While Twitter is a "unique asset," legendary investor Bill Miller said the company needs a full-time CEO.
"It is insane to have Jack Dorsey be a part-time CEO at a company with the issues that Twitter has," Miller said in an interview with CNBC's Scott Wapner on " Halftime Report " on Monday. "If a part-time CEO makes sense, then so does a part-time CFO, part-time chief technology officer. That just makes no sense whatsoever."
For example, Miller said that the company could simply charge the companies that use Twitter as a customer service platform. Even if Twitter loses users while overhauling its business model, Miller said the company could see see millions in free cash flow a month just by charging $1 a month for the service on remaining users.

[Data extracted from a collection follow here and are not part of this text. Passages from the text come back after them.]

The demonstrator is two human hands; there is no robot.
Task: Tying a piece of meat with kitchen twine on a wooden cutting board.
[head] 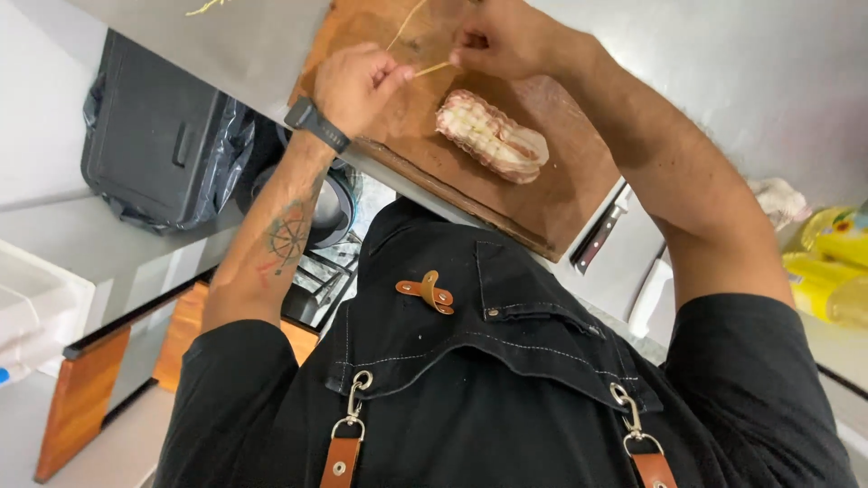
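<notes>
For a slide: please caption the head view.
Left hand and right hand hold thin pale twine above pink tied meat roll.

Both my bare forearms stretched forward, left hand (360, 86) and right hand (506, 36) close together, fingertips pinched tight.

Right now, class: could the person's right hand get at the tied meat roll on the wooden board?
Probably yes. The right hand is close beside the meat roll on the wooden board, with only bare board between. It is busy, though, pinching a string that the left hand also grips.
</notes>
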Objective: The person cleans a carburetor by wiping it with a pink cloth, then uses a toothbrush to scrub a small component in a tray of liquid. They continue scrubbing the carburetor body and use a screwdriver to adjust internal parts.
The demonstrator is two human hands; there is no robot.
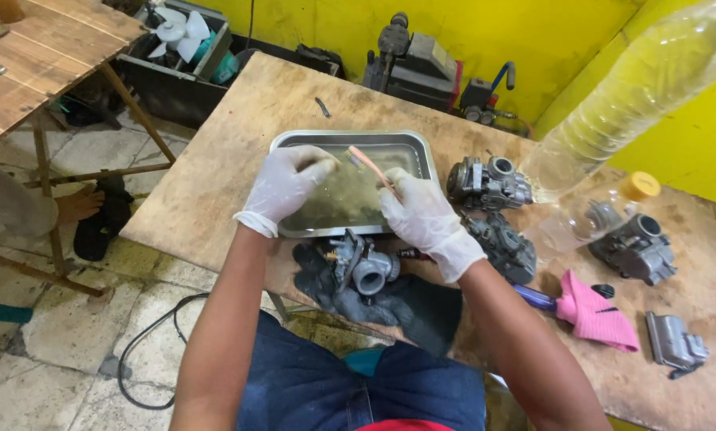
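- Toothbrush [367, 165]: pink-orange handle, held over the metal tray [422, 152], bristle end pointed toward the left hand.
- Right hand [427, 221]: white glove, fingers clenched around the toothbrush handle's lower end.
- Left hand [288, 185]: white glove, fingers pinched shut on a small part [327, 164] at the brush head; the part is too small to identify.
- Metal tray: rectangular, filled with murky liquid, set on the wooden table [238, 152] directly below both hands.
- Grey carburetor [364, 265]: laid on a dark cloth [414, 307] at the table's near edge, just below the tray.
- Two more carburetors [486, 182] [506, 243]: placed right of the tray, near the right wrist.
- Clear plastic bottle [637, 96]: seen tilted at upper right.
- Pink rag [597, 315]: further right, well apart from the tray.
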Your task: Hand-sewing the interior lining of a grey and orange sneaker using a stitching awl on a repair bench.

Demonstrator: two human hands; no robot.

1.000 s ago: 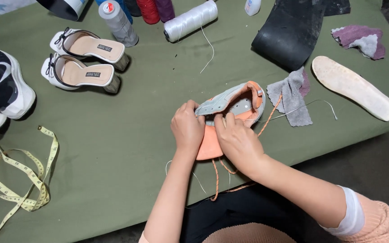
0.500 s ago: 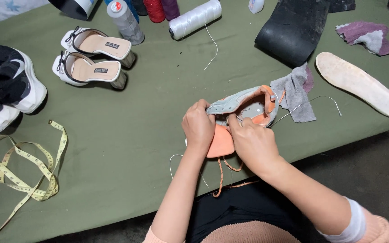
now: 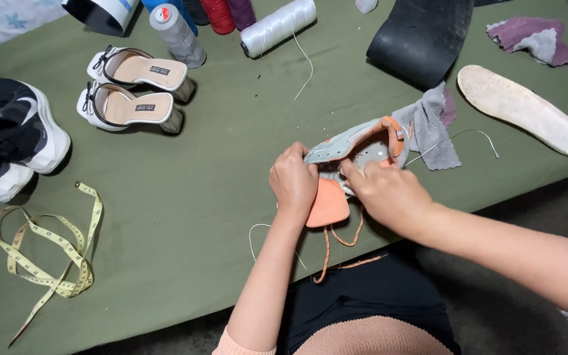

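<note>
On the olive-green cloth-covered table point(image 3: 185, 197), near its front edge, the grey-and-orange fabric sneaker point(image 3: 363, 148) lies between my hands. My left hand point(image 3: 292, 181) pinches its grey collar; my right hand point(image 3: 386, 190) fingers press together inside the opening.

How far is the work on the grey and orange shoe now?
Done: the pale foam insole lies out on the green table. In hand: left hand and right hand hold the grey and orange shoe at its opening. Left: orange laces hang loose.
</note>
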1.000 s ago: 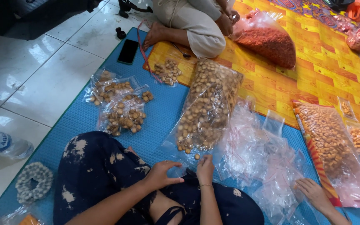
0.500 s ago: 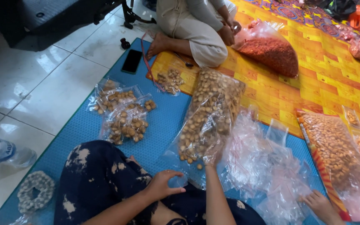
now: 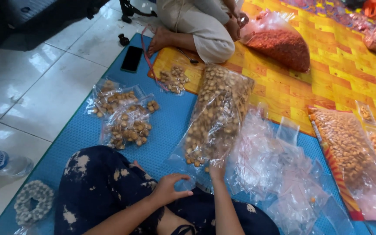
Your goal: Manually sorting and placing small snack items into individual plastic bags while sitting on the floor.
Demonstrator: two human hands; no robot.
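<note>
While hands (image 3: 196, 180) meet, snack bag (image 3: 216, 115) adjoins

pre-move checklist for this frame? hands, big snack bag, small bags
1. Right hand at the open mouth of the big snack bag: ok.
2. Left hand holding a small clear bag: cannot tell.
3. Big bag lies flat on the blue mat, snacks spilled at its mouth: not ok.
4. Empty clear bags within reach on the right: ok.
5. Filled small bags set apart: ok.
</note>
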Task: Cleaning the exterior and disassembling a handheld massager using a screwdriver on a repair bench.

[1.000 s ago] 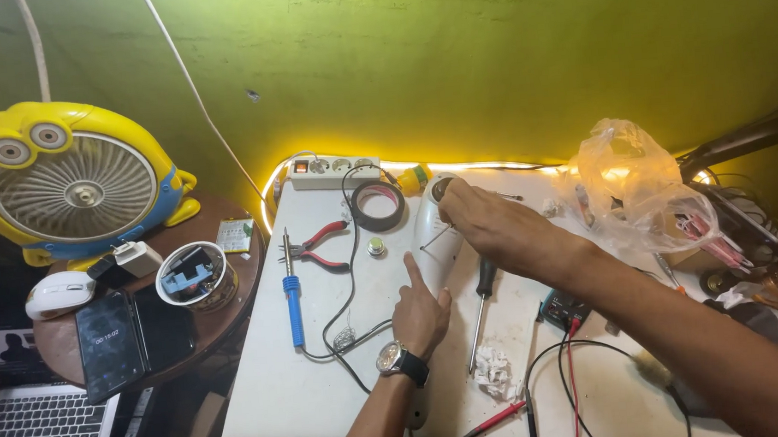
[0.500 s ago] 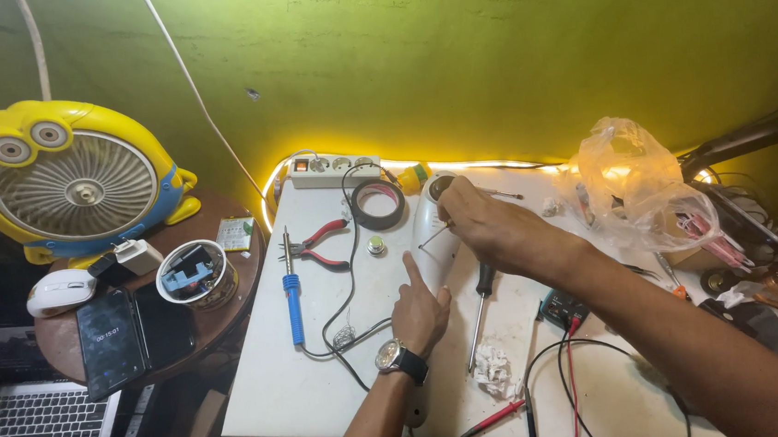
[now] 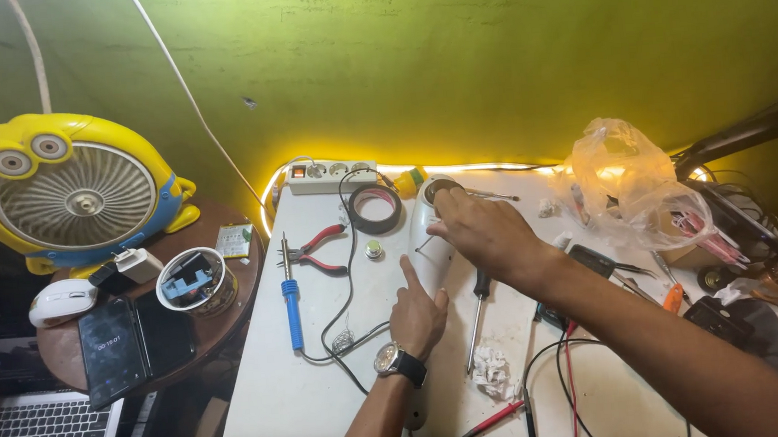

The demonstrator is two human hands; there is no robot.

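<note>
Left hand (image 3: 418, 313) presses down on the near end of the white plastic housing (image 3: 430, 243), which lies mid-desk (image 3: 274, 403); index finger stretched straight along it, other fingers (image 3: 409, 277) curled loosely, nothing pinched. Right hand (image 3: 482, 230) lies palm-down over the housing's far end, fingers bent onto its round opening, tips partly hidden. A black-handled screwdriver (image 3: 477, 313) lies just beside, a blue soldering iron (image 3: 291, 296) well left.

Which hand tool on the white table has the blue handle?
The soldering iron, lying left of the black cable. The pliers have red grips; the screwdriver by the hands has a black handle.
</note>
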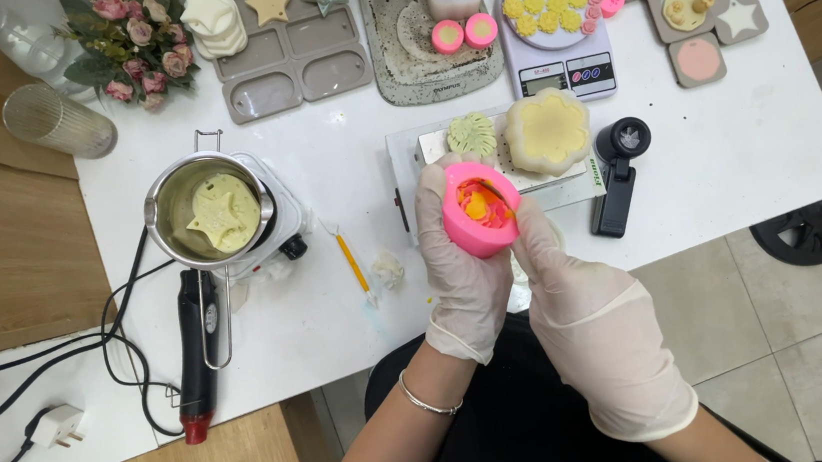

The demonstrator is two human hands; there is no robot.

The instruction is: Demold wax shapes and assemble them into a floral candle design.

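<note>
Both my hands wear white gloves and hold a pink silicone mould [479, 209] above the white table's [338, 308] front edge. Inside the mould lies orange and yellow wax. My left hand [460, 266] wraps the mould's left side and underside. My right hand [578, 295] grips its right side with the fingers curled against the rim. Just behind the mould, a green leaf-shaped wax piece [472, 135] and a pale yellow flower-shaped piece [548, 130] rest on a white board [403, 151].
A metal melting pot [211, 215] holding pale wax stands on a small hot plate at left, a heat gun [197, 352] in front of it. A black tool [619, 176] lies right of the board. Grey moulds [288, 52], a scale [559, 46] and flowers [127, 42] line the back.
</note>
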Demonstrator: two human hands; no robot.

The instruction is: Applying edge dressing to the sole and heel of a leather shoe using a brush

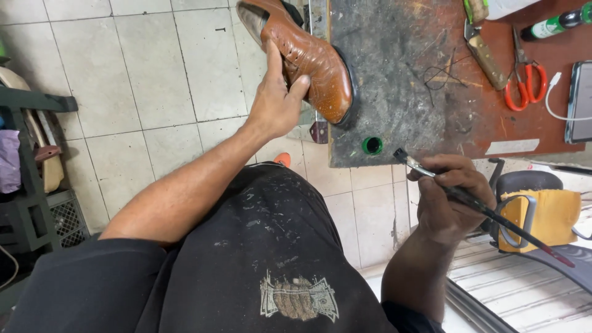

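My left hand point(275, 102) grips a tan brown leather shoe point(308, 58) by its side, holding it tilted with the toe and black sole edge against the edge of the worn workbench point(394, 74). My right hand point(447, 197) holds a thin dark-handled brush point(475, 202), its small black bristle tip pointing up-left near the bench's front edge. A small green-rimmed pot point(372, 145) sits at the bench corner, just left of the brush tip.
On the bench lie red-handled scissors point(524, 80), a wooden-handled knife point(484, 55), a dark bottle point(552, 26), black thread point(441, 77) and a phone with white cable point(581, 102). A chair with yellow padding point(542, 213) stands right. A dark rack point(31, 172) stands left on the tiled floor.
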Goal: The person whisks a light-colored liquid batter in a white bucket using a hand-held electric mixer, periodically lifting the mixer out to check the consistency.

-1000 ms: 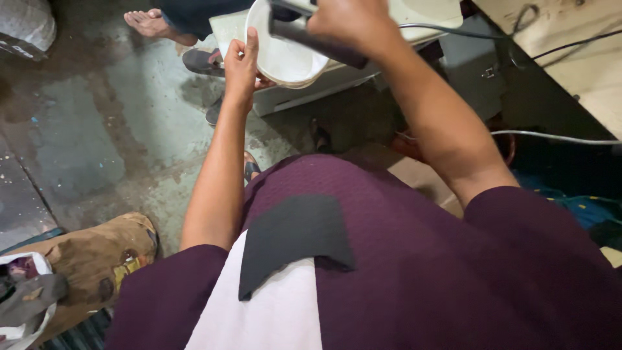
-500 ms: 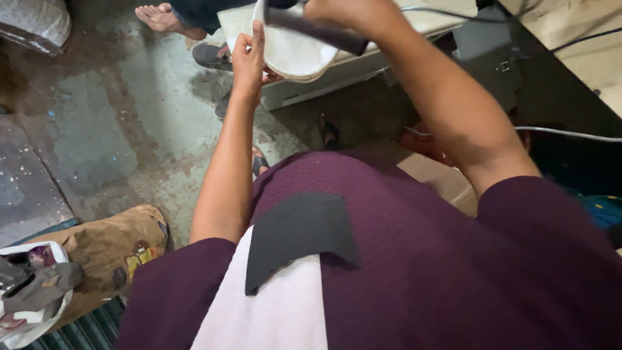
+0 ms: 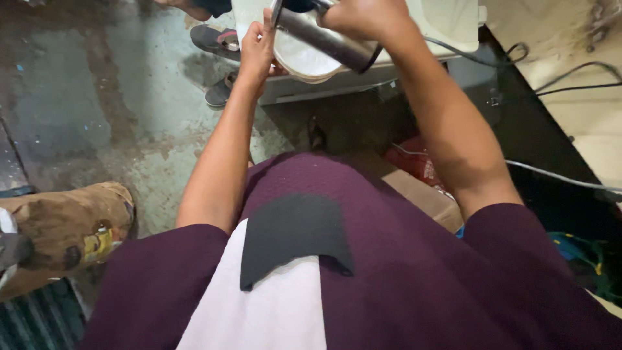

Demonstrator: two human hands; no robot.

Miller's firm recently sold half of its call options in Twitter, he said.
Amazon actually isn't as "terribly expensive" as some investors think, Miller said. Analysts project the online retail giant's enterprise value-to-EBITDA to be about 12.5 for fiscal 2018, according to a FactSet consensus estimate. Miller said that figure is a "crazy low number."
Miller previously said in September at the Delivering Alpha conference sponsored by CNBC and Institutional Investor that the stock could double in three years .
Amazon CEO Jeff Bezos is an "authentic business genius," Miller said. Compared to other great companies like Facebook or Google's parent company Alphabet , Miller said Amazon's total addressable market is "just so much bigger than basically any other company on earth right now."
"Facebook and Google, in their core business, are attacking the global ad market. That's where most of their revenues are coming from. That's a $500 billion market," Miller said. "Amazon's core market, retail in the U.S. alone, is $5 trillion.